■ **ACTIVITY**
A line below contains "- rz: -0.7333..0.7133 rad", and a later one contains "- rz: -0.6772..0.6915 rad". Repeat both, with every line between them, exactly.

■ **SOURCE DATA**
=== Begin Enclosure ===

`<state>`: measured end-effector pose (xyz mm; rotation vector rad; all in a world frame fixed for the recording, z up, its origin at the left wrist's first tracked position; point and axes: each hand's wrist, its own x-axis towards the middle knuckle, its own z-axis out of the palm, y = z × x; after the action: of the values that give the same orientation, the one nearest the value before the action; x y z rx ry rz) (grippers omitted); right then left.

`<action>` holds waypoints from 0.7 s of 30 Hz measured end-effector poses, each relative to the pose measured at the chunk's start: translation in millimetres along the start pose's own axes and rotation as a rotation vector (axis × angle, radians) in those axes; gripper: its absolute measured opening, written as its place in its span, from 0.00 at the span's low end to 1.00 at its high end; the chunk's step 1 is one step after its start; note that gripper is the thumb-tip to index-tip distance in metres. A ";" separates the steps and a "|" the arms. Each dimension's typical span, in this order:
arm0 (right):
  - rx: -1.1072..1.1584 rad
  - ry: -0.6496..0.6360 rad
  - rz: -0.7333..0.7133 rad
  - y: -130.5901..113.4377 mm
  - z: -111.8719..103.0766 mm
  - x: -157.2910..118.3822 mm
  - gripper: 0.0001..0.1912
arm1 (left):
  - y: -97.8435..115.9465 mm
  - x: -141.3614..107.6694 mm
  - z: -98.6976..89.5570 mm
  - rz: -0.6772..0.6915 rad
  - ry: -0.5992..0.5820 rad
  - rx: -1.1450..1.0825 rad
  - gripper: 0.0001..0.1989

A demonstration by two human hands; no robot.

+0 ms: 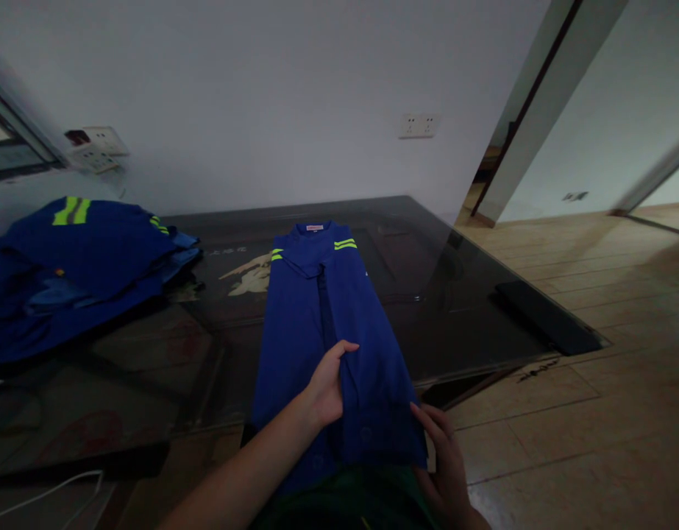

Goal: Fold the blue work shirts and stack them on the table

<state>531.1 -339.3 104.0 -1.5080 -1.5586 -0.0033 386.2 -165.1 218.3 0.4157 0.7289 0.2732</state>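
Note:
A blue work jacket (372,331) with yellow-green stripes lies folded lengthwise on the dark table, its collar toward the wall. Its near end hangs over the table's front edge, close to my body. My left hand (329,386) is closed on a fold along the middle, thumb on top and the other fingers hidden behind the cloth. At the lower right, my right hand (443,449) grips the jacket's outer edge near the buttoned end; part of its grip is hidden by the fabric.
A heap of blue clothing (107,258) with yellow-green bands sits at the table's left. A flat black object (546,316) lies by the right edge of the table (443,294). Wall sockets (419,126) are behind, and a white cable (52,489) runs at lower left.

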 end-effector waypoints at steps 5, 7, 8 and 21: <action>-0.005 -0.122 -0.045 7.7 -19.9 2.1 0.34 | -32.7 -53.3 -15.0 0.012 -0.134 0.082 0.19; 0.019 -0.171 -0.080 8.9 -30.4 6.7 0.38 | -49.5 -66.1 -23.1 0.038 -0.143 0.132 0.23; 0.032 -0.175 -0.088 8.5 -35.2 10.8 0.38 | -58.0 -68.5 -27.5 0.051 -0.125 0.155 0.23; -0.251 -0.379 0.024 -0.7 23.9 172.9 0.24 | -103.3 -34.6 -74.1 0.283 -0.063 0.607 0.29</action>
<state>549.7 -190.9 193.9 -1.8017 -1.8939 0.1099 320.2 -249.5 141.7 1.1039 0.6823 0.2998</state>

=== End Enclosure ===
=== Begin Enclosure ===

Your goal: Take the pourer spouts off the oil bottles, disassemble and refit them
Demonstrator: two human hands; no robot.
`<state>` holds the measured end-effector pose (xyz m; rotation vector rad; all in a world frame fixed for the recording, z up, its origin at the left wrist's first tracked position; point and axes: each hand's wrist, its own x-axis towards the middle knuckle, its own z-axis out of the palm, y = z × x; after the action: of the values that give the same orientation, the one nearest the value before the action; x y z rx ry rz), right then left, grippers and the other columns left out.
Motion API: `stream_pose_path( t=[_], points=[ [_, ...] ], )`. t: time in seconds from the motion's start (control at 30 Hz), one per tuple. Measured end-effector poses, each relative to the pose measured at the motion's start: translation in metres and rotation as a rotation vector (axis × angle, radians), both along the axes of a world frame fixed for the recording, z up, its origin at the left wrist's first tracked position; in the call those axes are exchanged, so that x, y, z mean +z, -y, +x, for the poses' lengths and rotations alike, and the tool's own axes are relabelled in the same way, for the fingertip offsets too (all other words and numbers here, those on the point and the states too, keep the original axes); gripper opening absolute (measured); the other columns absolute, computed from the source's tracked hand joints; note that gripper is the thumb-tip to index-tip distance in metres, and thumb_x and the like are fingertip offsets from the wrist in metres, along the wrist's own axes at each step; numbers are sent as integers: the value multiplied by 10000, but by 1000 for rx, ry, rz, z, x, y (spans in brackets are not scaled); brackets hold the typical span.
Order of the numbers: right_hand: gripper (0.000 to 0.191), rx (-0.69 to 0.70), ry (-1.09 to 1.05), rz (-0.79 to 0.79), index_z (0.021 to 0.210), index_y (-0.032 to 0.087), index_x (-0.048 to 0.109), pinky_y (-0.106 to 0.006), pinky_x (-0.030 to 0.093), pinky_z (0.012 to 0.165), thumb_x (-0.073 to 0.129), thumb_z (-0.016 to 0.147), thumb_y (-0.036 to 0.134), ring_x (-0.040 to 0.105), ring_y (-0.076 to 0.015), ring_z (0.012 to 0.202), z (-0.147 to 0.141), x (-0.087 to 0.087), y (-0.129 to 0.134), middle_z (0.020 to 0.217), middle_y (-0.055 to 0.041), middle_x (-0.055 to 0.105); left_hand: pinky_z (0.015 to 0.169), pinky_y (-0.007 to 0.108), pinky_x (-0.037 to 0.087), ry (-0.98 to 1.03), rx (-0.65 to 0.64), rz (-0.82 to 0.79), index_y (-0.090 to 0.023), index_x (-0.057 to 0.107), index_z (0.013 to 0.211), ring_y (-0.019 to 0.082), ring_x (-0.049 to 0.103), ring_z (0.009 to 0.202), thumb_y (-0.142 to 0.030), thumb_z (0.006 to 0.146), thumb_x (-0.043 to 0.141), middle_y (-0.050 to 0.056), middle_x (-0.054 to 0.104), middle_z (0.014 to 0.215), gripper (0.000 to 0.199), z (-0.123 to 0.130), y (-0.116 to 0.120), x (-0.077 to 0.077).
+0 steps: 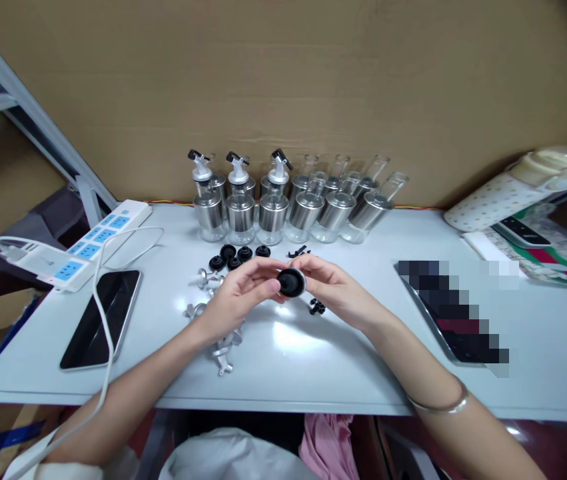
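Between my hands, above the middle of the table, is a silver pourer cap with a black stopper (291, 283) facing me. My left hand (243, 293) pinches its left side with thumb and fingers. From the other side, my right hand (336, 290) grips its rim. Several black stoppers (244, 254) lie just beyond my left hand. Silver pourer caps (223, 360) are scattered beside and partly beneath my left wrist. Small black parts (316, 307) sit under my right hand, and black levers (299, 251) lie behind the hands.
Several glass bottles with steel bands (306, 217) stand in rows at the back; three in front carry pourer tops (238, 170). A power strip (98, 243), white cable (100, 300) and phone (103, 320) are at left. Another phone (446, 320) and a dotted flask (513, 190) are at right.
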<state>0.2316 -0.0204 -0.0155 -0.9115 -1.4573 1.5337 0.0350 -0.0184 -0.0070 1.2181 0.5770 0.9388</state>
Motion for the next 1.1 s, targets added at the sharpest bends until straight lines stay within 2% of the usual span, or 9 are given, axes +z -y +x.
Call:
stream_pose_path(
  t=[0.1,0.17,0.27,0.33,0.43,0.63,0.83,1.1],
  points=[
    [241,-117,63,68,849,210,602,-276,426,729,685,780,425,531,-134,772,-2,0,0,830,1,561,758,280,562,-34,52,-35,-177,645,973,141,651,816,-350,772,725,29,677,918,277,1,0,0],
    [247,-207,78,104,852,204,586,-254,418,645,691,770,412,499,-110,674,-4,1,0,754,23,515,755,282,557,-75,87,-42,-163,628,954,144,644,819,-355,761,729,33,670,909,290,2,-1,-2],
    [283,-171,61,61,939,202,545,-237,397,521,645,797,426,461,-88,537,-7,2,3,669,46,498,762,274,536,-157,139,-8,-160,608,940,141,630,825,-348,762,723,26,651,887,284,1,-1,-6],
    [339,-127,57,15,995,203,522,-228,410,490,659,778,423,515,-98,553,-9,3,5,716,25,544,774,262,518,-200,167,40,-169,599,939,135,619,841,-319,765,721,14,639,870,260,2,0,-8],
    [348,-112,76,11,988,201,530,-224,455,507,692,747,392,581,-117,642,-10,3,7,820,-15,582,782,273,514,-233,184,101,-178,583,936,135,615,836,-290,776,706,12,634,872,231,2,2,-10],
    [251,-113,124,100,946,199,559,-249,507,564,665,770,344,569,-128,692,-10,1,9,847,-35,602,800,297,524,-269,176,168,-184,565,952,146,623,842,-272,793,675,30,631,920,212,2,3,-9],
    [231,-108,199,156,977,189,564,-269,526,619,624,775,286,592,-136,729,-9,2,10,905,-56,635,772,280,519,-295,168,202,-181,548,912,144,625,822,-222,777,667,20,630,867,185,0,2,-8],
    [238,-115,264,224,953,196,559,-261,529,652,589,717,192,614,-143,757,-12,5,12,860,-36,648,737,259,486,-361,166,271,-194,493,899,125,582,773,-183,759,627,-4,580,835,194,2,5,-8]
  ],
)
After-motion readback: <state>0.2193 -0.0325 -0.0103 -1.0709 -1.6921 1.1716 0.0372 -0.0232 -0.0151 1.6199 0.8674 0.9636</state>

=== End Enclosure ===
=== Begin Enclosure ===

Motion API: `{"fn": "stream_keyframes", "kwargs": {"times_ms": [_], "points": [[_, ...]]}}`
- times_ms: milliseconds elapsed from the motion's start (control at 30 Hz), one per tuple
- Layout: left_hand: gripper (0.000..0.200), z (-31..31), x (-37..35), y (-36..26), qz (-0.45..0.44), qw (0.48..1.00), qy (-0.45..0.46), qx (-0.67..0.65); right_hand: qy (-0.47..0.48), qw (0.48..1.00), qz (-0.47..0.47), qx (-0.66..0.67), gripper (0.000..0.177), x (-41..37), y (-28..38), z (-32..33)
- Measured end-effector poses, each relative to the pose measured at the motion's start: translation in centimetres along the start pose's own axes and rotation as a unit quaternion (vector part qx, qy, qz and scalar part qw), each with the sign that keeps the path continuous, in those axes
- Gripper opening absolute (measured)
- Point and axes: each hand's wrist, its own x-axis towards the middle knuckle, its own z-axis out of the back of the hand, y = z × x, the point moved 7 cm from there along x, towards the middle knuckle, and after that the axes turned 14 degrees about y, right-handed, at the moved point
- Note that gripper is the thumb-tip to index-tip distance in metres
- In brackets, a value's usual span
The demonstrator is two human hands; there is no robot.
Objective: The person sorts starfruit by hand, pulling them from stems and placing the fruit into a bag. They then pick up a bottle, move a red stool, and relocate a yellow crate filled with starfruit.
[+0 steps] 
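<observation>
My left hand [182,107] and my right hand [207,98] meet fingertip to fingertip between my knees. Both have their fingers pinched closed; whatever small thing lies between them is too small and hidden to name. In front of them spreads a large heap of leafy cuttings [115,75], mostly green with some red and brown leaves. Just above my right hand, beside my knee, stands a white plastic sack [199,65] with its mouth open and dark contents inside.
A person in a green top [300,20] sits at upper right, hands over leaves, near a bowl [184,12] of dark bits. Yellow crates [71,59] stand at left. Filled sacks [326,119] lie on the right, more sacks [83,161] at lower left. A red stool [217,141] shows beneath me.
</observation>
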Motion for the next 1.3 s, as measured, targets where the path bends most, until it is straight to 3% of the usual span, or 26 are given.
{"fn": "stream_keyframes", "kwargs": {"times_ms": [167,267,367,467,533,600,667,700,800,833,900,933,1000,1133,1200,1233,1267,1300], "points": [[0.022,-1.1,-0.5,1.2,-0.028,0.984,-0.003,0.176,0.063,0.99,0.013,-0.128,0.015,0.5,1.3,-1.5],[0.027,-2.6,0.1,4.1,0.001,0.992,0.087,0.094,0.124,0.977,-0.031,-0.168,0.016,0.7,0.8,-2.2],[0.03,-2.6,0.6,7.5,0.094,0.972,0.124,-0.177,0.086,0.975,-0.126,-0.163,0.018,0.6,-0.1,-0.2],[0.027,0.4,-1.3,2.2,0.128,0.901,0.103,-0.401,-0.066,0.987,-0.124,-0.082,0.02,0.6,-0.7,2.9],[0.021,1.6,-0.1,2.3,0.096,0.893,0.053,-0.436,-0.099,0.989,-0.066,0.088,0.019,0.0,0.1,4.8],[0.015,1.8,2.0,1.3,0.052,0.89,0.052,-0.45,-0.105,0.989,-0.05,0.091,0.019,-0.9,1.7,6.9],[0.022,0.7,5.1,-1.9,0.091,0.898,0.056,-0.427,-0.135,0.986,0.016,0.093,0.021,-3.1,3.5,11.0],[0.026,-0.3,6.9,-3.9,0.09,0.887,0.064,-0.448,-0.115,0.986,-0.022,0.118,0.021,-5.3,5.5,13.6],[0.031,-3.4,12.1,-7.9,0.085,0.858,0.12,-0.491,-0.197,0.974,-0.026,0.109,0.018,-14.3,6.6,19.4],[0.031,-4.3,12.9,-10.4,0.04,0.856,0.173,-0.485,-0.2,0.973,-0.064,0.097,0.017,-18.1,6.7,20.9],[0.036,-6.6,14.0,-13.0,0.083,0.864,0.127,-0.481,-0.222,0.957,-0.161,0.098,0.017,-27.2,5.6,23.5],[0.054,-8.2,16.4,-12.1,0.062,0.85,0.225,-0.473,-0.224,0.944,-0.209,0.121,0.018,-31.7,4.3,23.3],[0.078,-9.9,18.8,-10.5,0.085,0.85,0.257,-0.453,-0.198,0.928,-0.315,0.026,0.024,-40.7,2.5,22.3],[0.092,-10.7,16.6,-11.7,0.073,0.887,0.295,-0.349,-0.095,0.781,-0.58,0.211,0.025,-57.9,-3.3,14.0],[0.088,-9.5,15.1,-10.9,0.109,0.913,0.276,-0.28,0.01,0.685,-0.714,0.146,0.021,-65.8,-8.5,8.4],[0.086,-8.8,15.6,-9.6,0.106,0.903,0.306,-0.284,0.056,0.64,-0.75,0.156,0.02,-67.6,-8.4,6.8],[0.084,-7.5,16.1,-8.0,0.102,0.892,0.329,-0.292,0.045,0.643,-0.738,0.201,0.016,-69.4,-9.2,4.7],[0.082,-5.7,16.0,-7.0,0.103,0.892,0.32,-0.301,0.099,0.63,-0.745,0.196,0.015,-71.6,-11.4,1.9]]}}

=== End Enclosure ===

■ **RESPONSE**
  - rz: -0.7333..0.7133 rad
  - y: -130.5901..113.4377 mm
  - z: -111.8719..103.0766 mm
  - x: -157.2910..118.3822 mm
  - gripper: 0.0001..0.1912
arm1 (left):
  - y: -97.8435..115.9465 mm
  - x: -141.3614..107.6694 mm
  - z: -98.6976..89.5570 mm
  - rz: -0.6772..0.6915 rad

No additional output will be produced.